Io e i fichi
In Bretagna, nel giardino dell’Eden di mia nonna, un grande fico stendeva le sue braccia contorte. Stava nella parte più a nord del giardino, addossato a un vecchio muro di pietra. Per tre motivi, non mi era simpatico. Il primo perché, appunto, era collocato nel luogo più freddo e meno assolato. Il secondo perché i suoi frutti erano immangiabili. Dopo diversi tentativi, la nonna aveva rinunciato a farmeli apprezzare. Mi ricordo la buccia verde e spessa, la polpa bianchiccia lievemente zuccherina e piena di semi, il succo lattiginoso e urticante nel picciolo. Non era nemmeno parente lontano del fico secco che conoscevo! Non capivo l’impegno di mia nonna nel cogliere questi frutti scipiti. Aveva fabbricato un attrezzo. Consisteva in un barattolo di metallo dal bordo dentato, montato in cima a una pertica. Semplice ed efficace: i “denti” staccavano il picciolo e il frutto così liberato cascava nel barattolo. Nemmeno i fichi più in alto avevano scampo. Questa pesca aerea mi divertiva e ci partecipavo volentieri ma la golosità di mia nonna per i fichi freschi rimaneva un enigma. Il terzo motivo che mi rendeva l’albero antipatico: le sue foglie. Da piccola, durante le vacanze estive, trascorrevo interi pomeriggi nel giardino. Per la pigrizia di dovermi accompagnare nel bagno di casa, la nonna aveva decretato che potevo tranquillamente liberarmi la vescica sotto il grande fico. Intendeva però che il posto fosse il mio gabinetto pomeridiano a tutto tondo. Il problema sorgeva quando dovevo sbarazzarmi di un inquilino più ingombrante. Lei aveva previsto l’evenienza. Mi elargiva tre o quattro foglie di fico: per pulirmi e per coprire il “medaglione”. Era organizzata. Affare fatto, accorreva con la pala. Scavava e interrava il bottino ai piedi dell’albero. Mi adeguavo alla sua strana decisione. Forse voleva che esperimentassi un crudo “Ritorno alla Natura” alla Rousseau o mi faceva vivere quello che aveva conosciuto da bambina? All’epoca, le ragioni della sua scelta non m’interessavano, semplicemente mi vergognavo di dover cacare come un cane. Poi, la rigida foglia ruvida che fungeva da carta igienica, non era il massimo: sul sedere, mi passava la lingua gigante di un gatto!
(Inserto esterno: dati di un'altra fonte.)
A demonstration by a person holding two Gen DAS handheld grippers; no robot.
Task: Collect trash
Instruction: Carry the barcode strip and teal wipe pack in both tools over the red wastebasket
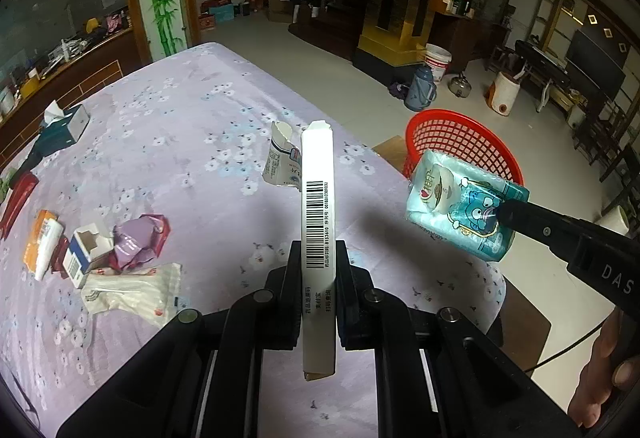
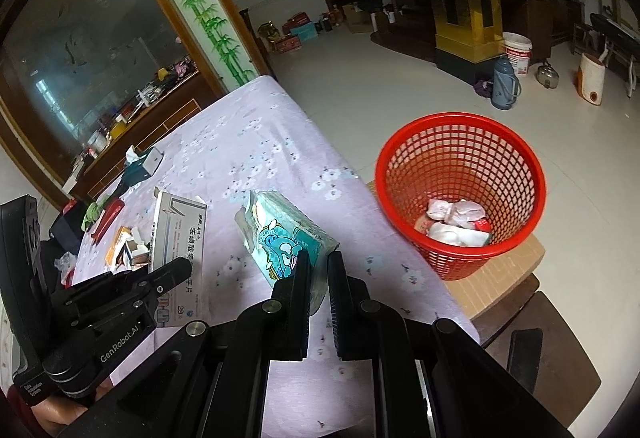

La Toscana mi ha riconciliato con i fichi freschi. Mia suocera ne andava ghiotta. “I fichi sono calorosi” diceva, ogni volta che aveva esagerato e che sentiva in bocca un inizio d’infiammazione. Li mangiava con il pane; d’altronde mangiava tutto con il pane, persino le arance. Me li ha fatto assaggiare e mi sono piaciuti. Erano ben diversi da quelli della mia infanzia. Viola o verde, entrambi morbidi, zuccherati e dalla buccia sottile: una dolcezza naturale! Non c’è da stupirsi, il fico è originario dell’Asia Minore: predilige temperature alte e molto sole. Esprime il meglio di sé sulle rive del Mediterraneo, non certo sulle coste bretone. La scorsa estate non ho mangiato fichi freschi. Per contro, l’estate precedente sono stata invitata in campagna da amici. Gli alberi erano carichi di fichi maturi. Ne abbiamo mangiato, appena colti, con salame e prosciutto crudo. Piacevole ricordo di un pranzo all’aperto, servito fra gli olivi, su una collina che domina la valle dell’Arno. Poi, tornata a casa con due cassette colme di fichi, via libera alla preparazione della confettura!
In francese, italiano, spagnolo, si usa il femminile per indicare un frutto mentre il maschile è riservato all’albero che lo produce. Come tutte le regole grammaticali, comporta delle eccezioni: in italiano, Il fico è una di quelle. Ero da pochi mesi in Italia. Una sera, a tavola, mia suocera mi fece scoprire l’abbinamento del pecorino con la confettura. Non si aspettava il mio complimento: “Buonissima, questa confettura di fiche!”. Di sicuro, è stata la mia gaffe linguistica più grossa.